TO DO
The lines below starting at the line containing "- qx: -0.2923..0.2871" and ending at the line containing "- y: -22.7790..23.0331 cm" are to be repeated exactly, with both ends kept and nothing else added.

--- EXTRACTED MATERIAL Enclosed Below ---

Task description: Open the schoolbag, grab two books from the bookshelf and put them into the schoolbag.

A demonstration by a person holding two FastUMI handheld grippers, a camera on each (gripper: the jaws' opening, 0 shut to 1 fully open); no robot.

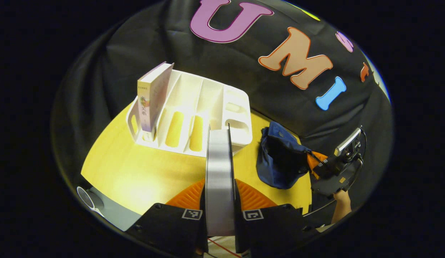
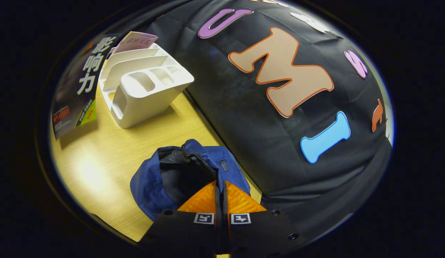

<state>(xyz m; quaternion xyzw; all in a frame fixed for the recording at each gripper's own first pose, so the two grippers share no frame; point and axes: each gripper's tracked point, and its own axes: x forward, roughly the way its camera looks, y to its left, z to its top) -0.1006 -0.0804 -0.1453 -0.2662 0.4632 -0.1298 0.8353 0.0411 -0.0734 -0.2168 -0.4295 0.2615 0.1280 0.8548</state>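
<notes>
Yellow table (image 1: 143, 172) bearing the white bookshelf (image 1: 193, 111) at 11 o'clock of the left gripper (image 1: 219, 200), one pale book (image 1: 152, 96) upright in its leftmost slot. Blue schoolbag (image 2: 161, 179), mouth gaping, at 3 o'clock. Left jaws narrow, clamped on a dark book (image 1: 219, 168) seen edge-on. Right gripper (image 2: 221, 197) closed on the schoolbag's rim.

**Both grippers closed, each clamping something**

Left gripper (image 1: 219, 195) clamped a book (image 1: 218, 172) edge-on between both fingers. Right gripper (image 2: 221, 197) was pinched tight on the schoolbag (image 2: 161, 179) rim, held by a hand (image 1: 341, 205).
</notes>
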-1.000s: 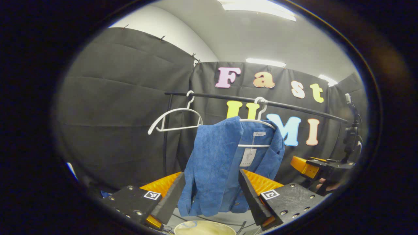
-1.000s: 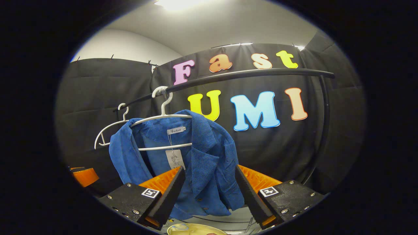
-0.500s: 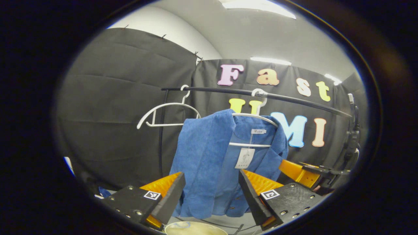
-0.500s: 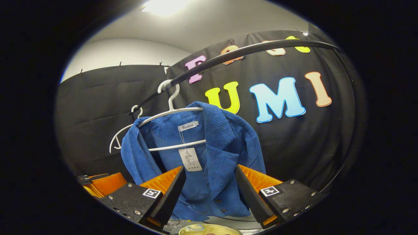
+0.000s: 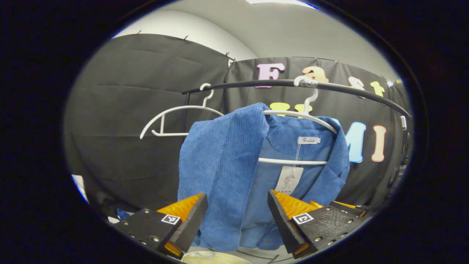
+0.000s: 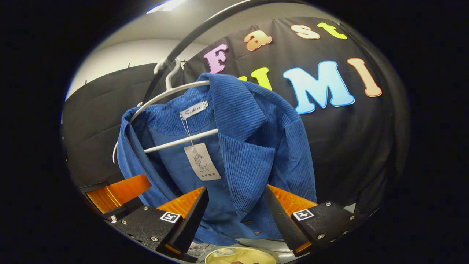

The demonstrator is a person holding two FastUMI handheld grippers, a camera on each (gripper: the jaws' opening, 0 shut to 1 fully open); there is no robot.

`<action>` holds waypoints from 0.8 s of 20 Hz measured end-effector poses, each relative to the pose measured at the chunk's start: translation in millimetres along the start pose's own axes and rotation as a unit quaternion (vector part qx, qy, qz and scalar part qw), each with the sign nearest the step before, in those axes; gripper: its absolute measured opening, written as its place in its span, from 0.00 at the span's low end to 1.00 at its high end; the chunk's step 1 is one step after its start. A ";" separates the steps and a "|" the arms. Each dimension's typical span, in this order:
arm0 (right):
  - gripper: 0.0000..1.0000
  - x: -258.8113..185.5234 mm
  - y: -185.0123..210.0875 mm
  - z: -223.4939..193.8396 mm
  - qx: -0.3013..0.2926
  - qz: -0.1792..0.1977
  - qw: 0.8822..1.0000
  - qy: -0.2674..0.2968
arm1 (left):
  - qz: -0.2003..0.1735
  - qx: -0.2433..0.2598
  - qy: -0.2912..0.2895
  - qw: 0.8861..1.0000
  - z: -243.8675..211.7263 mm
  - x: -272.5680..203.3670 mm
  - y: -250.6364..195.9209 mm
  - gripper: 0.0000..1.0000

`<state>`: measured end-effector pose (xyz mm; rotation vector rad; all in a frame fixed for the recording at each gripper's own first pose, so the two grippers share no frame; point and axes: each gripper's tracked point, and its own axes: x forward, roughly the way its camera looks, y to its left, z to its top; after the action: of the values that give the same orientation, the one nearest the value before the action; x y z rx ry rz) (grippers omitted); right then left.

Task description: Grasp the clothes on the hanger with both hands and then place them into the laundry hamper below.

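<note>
2 grippers, left (image 5: 237, 216) and right (image 6: 236, 216), gape released before the hanging blue jacket (image 5: 227, 172), its hem edge free.

Your blue corduroy jacket (image 5: 223, 165) hangs open on a white hanger (image 5: 304, 114), which is hooked over the black rail (image 5: 256, 84). A paper tag (image 6: 202, 161) dangles from its collar label. Below the hem you can see the pale rim of the laundry hamper (image 6: 242, 255).
</note>
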<state>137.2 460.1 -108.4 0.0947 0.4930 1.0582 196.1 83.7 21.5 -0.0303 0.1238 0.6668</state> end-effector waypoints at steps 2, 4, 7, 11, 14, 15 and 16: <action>0.95 14.3 -5.0 -5.9 -0.007 -0.006 1.000 0.006 | 0.015 0.008 0.011 1.000 -7.2 11.1 1.1 0.98; 0.95 25.6 -9.1 -9.4 -0.004 -0.008 1.000 0.008 | 0.024 0.006 0.017 1.000 -12.9 22.0 -0.4 0.99; 0.95 39.6 -13.1 -13.5 -0.006 -0.012 1.000 0.010 | 0.047 0.013 0.018 0.999 -16.2 33.4 2.2 0.98; 0.84 48.7 -17.0 -6.5 -0.002 -0.009 1.000 -0.001 | 0.070 0.012 0.020 0.997 -18.6 38.1 9.6 0.74; 0.39 50.6 -24.7 -2.7 0.006 -0.006 1.000 -0.005 | 0.056 -0.019 0.010 0.998 -18.9 38.8 8.1 0.38; 0.20 49.5 -28.4 -2.0 0.012 -0.001 1.000 -0.004 | 0.039 -0.022 0.008 0.999 -18.1 38.4 2.6 0.32; 0.12 49.4 -28.2 -0.6 0.019 0.009 1.000 -0.001 | 0.060 -0.016 0.007 0.998 -21.2 39.0 14.7 0.37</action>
<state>179.3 488.2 -134.5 0.1332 0.5111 1.0660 215.1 117.8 -4.2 -0.0584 0.1290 0.7885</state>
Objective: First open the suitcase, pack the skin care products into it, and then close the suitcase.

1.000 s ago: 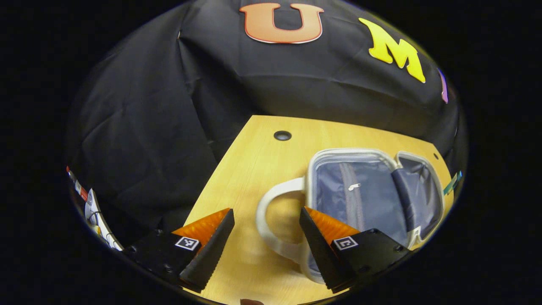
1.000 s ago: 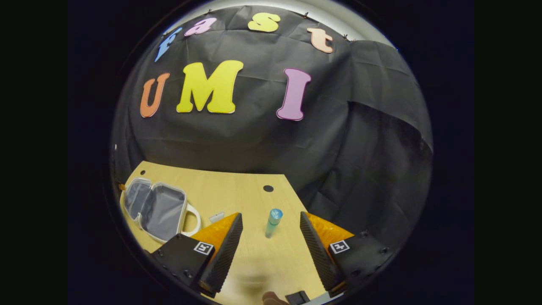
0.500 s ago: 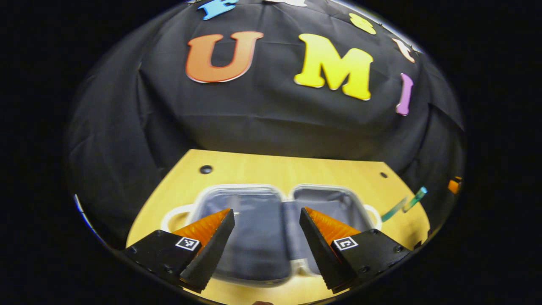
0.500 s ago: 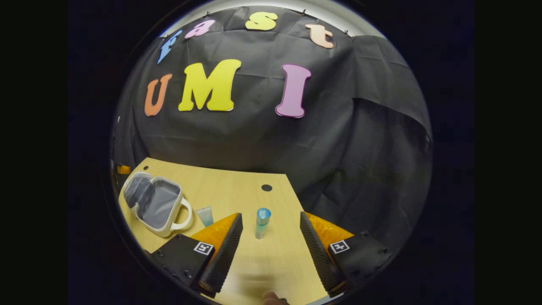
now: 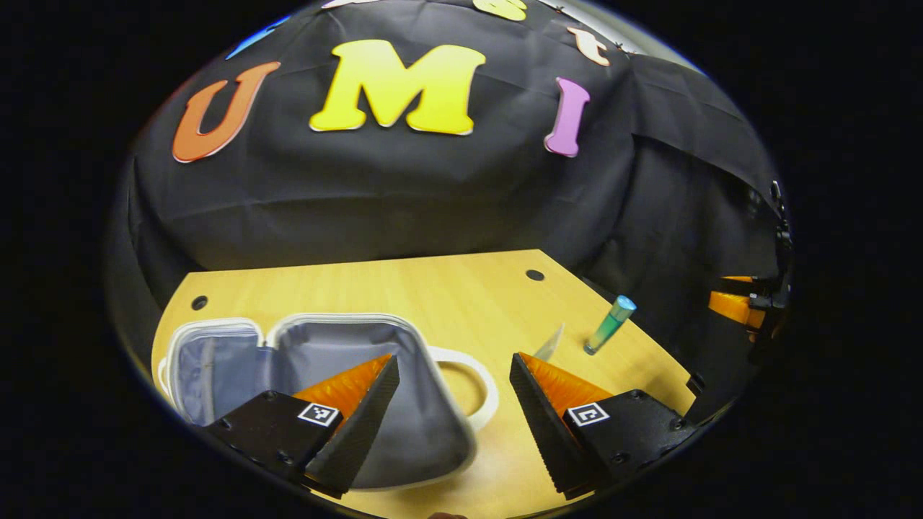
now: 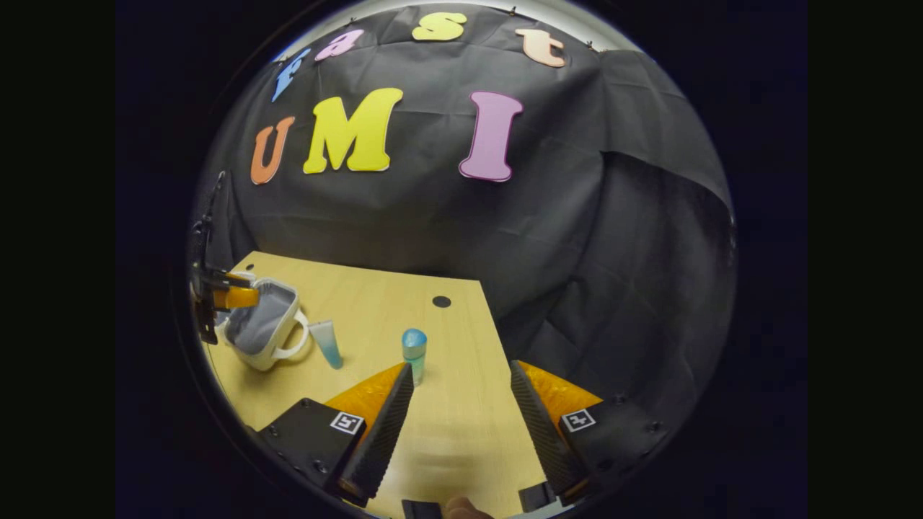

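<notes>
Presently, taking stock from left to right. Item one, in the left gripper view: the suitcase [image 5: 317, 404], a small pale case lying open on the wooden worktop [image 5: 433, 288], its two grey-lined halves spread flat side by side and its looped handle [image 5: 472, 386] reaching toward the right. Item two: my left gripper [image 5: 454, 425], held low above the near edge of that case, its jaws spread wide with nothing between them; one finger sits in front of the right-hand half, the other in front of bare wood beside the handle. Item three: a flat clear tube [image 5: 550, 344] lying just right of the handle. Item four: a teal bottle [image 5: 609, 324] with a light blue cap, standing near the worktop's right edge, beside the tube but apart from it. Both skin care products remain outside the case. Item five, in the right gripper view: the same suitcase [image 6: 263, 331] at the far left of the worktop [image 6: 461, 404], with my left gripper above it, then the tube [image 6: 327, 344] next to its handle, then the bottle [image 6: 414, 353] upright just beyond my left-hand finger. Item six: my right gripper [image 6: 458, 425], jaws wide apart and empty, held over bare wood short of the bottle.
</notes>
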A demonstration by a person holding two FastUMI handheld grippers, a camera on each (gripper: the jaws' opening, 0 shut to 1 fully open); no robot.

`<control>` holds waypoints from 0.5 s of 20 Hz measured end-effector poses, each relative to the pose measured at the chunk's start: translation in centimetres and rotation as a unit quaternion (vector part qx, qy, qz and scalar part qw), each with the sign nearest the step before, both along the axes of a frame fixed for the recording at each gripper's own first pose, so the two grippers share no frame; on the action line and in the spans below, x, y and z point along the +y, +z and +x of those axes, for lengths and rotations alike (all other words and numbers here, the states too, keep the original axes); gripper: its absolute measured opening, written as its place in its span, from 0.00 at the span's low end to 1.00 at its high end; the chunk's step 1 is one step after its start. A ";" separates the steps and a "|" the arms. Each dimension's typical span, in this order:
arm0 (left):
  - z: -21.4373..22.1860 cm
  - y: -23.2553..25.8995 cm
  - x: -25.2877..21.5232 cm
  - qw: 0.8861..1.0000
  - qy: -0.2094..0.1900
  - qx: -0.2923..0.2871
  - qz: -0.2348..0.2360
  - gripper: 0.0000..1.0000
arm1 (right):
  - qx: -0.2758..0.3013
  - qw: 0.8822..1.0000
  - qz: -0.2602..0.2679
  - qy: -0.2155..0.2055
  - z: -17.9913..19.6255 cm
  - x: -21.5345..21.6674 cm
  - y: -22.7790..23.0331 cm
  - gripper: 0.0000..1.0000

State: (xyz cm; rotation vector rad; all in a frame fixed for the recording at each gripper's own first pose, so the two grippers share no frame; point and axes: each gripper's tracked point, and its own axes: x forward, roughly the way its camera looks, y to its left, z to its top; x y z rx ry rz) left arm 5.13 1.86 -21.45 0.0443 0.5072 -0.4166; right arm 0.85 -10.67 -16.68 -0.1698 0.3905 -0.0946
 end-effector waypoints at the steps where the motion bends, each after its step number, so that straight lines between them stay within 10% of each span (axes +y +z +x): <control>1: 0.1 -0.8 -1.5 1.000 -0.010 0.007 0.001 0.99 | 0.003 1.000 -0.002 0.003 -0.1 -0.5 -0.3 0.81; 10: 2.9 -8.8 -11.6 0.998 -0.046 0.040 0.024 0.99 | 0.048 0.999 -0.014 0.014 0.7 -4.9 -3.7 0.80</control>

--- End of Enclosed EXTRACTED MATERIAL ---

SOLUTION FOR THIS PROBLEM
  - qx: -0.2923..0.2871
  - qz: -0.2348..0.2360
  - gripper: 0.0000..1.0000
arm1 (right):
  - qx: -0.2758..0.3013
  - qw: 0.8822..1.0000
  - qz: -0.2602..0.2679
  - qy: -0.2155..0.2055
  - z: -17.9913..19.6255 cm
  - x: -21.5345..21.6674 cm
  - y: -22.7790..23.0331 cm

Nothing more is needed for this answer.